§ PROMPT:
Omit the images. Reproduce each line of the records exactly as it appears.

======== RECORDS TO PROCESS ========

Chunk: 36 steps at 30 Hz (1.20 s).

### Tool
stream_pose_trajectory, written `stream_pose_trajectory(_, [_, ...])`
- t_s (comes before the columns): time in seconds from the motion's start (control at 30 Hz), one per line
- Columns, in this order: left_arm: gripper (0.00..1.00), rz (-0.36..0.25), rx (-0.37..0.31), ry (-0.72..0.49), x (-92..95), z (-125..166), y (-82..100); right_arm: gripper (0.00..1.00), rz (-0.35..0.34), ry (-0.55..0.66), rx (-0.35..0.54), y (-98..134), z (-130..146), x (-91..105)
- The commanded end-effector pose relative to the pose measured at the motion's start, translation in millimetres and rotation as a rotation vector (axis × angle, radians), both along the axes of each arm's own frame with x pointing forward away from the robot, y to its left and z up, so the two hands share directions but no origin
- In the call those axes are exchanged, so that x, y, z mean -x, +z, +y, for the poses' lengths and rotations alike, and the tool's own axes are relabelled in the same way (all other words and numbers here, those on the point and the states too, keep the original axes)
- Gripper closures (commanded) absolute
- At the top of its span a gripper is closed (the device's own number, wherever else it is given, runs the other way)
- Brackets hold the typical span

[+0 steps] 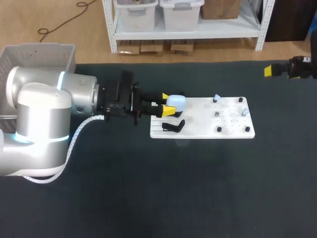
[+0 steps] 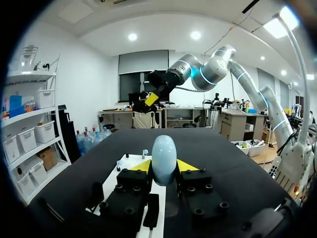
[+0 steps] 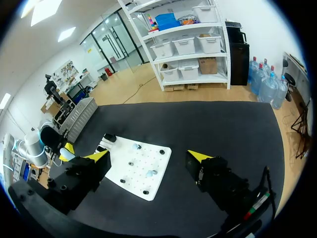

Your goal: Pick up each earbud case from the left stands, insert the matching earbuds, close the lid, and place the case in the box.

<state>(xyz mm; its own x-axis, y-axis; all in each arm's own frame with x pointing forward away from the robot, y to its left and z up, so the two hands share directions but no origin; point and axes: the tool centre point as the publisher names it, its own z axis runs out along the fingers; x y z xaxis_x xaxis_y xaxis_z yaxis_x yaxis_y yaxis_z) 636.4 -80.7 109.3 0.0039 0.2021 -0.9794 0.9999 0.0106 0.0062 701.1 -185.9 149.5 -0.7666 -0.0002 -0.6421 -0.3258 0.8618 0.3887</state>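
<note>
The pick-up of the first case looks to be the step in hand. The left arm (image 1: 49, 114) reaches in from its side, and the box (image 1: 39, 52) sits well behind its claw. The white board (image 1: 198, 130) stretches ahead of that claw. The left claw (image 2: 164, 167) is clamped on the pale blue earbud case (image 2: 164, 158), one yellow tip pressing each flank. An empty black stand (image 1: 173, 127) lies just beside the claw. Two small earbuds (image 1: 216, 98) stand farther ahead on the board. The right claw (image 3: 149, 155) hangs well apart from the board, fingers spread wide and empty. Next, I judge, the case must be lifted straight and carried toward the earbuds. Whether the case has cleared its own stand is hidden by the fingers, and I cannot tell if its lid is open.
</note>
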Motion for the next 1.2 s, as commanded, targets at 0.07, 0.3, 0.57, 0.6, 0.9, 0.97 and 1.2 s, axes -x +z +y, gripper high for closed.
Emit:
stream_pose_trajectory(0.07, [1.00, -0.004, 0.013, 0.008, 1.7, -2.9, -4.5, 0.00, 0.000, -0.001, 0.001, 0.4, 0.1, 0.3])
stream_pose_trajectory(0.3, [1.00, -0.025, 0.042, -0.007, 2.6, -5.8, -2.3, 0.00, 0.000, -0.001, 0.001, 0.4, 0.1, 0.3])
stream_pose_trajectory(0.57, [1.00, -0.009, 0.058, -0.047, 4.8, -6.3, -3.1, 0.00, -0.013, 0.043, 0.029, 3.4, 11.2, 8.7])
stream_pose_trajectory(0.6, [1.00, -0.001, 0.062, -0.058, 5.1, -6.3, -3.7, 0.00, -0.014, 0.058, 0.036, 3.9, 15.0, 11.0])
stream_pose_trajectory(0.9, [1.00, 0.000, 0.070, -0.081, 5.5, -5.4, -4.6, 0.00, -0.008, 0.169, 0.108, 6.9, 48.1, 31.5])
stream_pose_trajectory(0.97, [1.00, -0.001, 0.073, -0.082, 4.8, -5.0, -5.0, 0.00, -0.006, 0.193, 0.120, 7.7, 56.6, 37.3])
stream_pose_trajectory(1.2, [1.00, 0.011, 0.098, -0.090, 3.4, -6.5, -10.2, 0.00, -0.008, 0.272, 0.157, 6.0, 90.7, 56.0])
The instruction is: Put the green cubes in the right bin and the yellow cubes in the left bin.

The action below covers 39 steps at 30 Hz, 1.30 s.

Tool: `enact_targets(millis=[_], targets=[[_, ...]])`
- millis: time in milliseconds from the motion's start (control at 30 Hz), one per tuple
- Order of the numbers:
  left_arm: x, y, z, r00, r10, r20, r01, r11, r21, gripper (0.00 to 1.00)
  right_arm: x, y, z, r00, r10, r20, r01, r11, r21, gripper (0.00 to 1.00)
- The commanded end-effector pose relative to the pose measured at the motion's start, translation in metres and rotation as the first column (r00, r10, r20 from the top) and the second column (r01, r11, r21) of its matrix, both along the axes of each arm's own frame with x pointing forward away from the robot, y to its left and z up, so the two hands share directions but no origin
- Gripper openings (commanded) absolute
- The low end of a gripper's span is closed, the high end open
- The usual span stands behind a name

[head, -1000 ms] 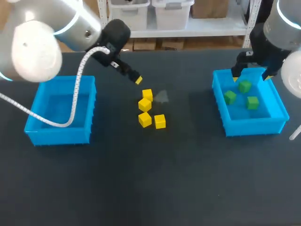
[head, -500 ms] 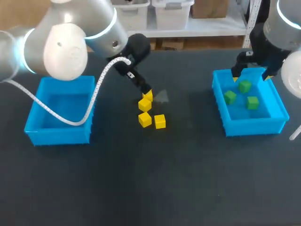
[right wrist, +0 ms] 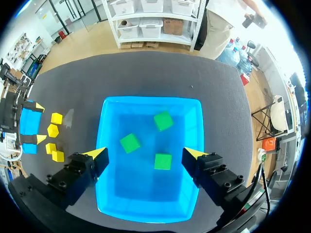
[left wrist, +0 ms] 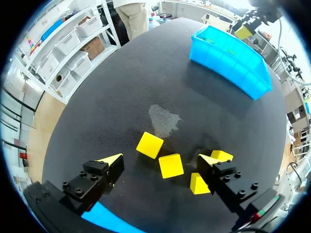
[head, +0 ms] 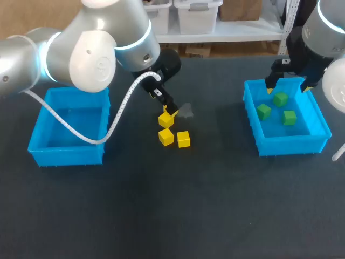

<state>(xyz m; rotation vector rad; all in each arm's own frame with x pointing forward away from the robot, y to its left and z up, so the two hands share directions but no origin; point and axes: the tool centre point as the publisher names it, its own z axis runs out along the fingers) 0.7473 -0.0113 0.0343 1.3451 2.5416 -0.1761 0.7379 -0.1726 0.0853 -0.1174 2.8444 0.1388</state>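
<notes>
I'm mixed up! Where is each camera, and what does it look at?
Head view: above, behind; looks down on the table; left arm and right arm show.
Left wrist view: on left wrist; open left gripper over four yellow cubes.
Right wrist view: on right wrist; open right gripper over right bin, three green cubes.
Shared: all show yellow cubes and right bin.

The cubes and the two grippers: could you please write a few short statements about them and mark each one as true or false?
1. The right bin holds three green cubes. True.
2. The left gripper is shut on a yellow cube. False: it is open and grips nothing.
3. Four yellow cubes lie on the table, outside both bins. True.
4. The right gripper holds a green cube. False: it is open and empty, over the right bin.
</notes>
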Motion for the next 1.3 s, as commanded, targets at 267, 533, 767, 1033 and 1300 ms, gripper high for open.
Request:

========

§ TASK OUTPUT:
Chunk: 36 steps at 30 Hz (1.20 s).

### Tool
stream_pose_trajectory, written `stream_pose_trajectory(_, [_, ...])`
- t_s (comes before the columns): time in seconds from the motion's start (control at 30 Hz), one per line
- Columns, in this order: left_arm: gripper (0.00..1.00), rz (-0.36..0.25), rx (-0.37..0.31), ry (-0.72..0.49), x (-92..95), z (-125..166), y (-82..100); right_arm: gripper (0.00..1.00), rz (-0.35..0.34), ry (-0.55..0.66), rx (-0.35..0.54), y (-98..134), z (-130..146), x (-91..105)
- The commanded end-effector pose relative to the pose measured at the motion's start, translation in millimetres and rotation as a rotation vector (axis × angle, radians), both along the axes of each arm's own frame with x pointing forward away from the robot, y to its left and z up, so the two hands share directions but no origin
- In the call those axes are exchanged, so that x, y, z mean -x, +z, +y, for the poses' lengths and rotations alike, and the tool's own axes are relabelled in the same way (all other words and numbers here, those on the point and the states too, keep the original axes)
- Gripper closures (commanded) absolute
- At the top of its span a gripper is closed (the device's own number, wherever else it is given, runs the other way)
- Brackets hold the typical span

[+0 steps] 
[+0 steps] 
[+0 steps] 

Your goal: Pick up each earbud case from the left stands, insert the matching earbuds, close the lid, and place the case in the box.

<state>(xyz mm; its own x-axis, y-axis; all in each arm's own frame with x pointing forward away from the robot, y to its left and z up, so the two hands share directions but no origin; point and axes: the tool centre point as the publisher names it, its own z axis runs out along the fingers; x y z xaxis_x xaxis_y xaxis_z yaxis_x yaxis_y yaxis_z) 636.4 -80.7 109.3 0.0039 0.2021 -0.9794 0.9999 0.0106 0.0062 701.1 -185.9 149.5 -0.7666 -0.0002 -0.6421 -0.3258 0.8618 0.3887</state>
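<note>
The pick-up of the first case looks to be the step in hand. The left arm (image 1: 49, 114) reaches in from its side, and the box (image 1: 39, 52) sits well behind its claw. The white board (image 1: 198, 130) stretches ahead of that claw. The left claw (image 2: 164, 167) is clamped on the pale blue earbud case (image 2: 164, 158), one yellow tip pressing each flank. An empty black stand (image 1: 173, 127) lies just beside the claw. Two small earbuds (image 1: 216, 98) stand farther ahead on the board. The right claw (image 3: 149, 155) hangs well apart from the board, fingers spread wide and empty. Next, I judge, the case must be lifted straight and carried toward the earbuds. Whether the case has cleared its own stand is hidden by the fingers, and I cannot tell if its lid is open.
</note>
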Motion for the next 1.2 s, as commanded, targets at 0.07, 0.3, 0.57, 0.6, 0.9, 0.97 and 1.2 s, axes -x +z +y, gripper high for closed.
Emit:
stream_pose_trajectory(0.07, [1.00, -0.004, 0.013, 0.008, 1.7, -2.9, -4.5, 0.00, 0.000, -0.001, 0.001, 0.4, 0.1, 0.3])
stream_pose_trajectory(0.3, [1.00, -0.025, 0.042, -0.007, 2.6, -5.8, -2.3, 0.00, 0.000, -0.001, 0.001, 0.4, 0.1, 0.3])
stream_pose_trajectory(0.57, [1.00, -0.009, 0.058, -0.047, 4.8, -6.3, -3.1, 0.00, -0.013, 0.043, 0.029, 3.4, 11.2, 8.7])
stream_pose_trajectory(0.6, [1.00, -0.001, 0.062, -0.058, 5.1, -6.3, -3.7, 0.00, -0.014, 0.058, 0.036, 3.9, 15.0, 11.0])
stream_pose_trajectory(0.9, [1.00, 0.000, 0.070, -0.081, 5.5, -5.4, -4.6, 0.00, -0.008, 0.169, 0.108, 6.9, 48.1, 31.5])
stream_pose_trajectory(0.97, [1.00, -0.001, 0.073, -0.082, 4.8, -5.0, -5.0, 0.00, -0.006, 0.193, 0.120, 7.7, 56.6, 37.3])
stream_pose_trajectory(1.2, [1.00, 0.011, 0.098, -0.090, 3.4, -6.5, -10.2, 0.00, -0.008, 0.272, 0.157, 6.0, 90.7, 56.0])
The instruction is: Put the green cubes in the right bin and the yellow cubes in the left bin.

The action below covers 39 steps at 30 Hz, 1.30 s.

Tool: `enact_targets(millis=[_], targets=[[_, ...]])`
- millis: time in milliseconds from the motion's start (control at 30 Hz), one per tuple
- Order of the numbers:
  left_arm: x, y, z, r00, r10, r20, r01, r11, r21, gripper (0.00 to 1.00)
  right_arm: x, y, z, r00, r10, r20, r01, r11, r21, gripper (0.00 to 1.00)
- The commanded end-effector pose relative to the pose measured at the motion's start, translation in metres and rotation as the first column (r00, r10, r20 from the top) and the second column (r01, r11, r21) of its matrix, both along the axes of each arm's own frame with x pointing forward away from the robot, y to its left and z up, so the two hands share directions but no origin
- Gripper openings (commanded) absolute
- The low end of a gripper's span is closed, the high end open
- The usual span stands behind a name

[head, -1000 ms] 
[head, -500 ms] 
[right wrist, +0 ms] 
[left wrist, +0 ms] 
[head, +0 ms] 

<state>(xyz m; rotation vector rad; all in each arm's own frame with x pointing forward away from the robot, y to its left and z up, so the two hands share directions but no origin; point and axes: the tool centre point as the publisher names it, its own z axis runs out along the fingers) 0.7473 -0.0113 0.0343 1.3451 2.5416 -0.1761 0.7379 -0.1726 0.0853 -0.1174 2.8444 0.1388</state>
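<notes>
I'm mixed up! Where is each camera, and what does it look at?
Head view: above, behind; looks down on the table; left arm and right arm show.
Left wrist view: on left wrist; open left gripper over four yellow cubes.
Right wrist view: on right wrist; open right gripper over right bin, three green cubes.
Shared: all show yellow cubes and right bin.

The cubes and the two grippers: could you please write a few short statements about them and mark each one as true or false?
1. The right bin holds three green cubes. True.
2. The left gripper is shut on a yellow cube. False: it is open and grips nothing.
3. Four yellow cubes lie on the table, outside both bins. True.
4. The right gripper holds a green cube. False: it is open and empty, over the right bin.
</notes>
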Motion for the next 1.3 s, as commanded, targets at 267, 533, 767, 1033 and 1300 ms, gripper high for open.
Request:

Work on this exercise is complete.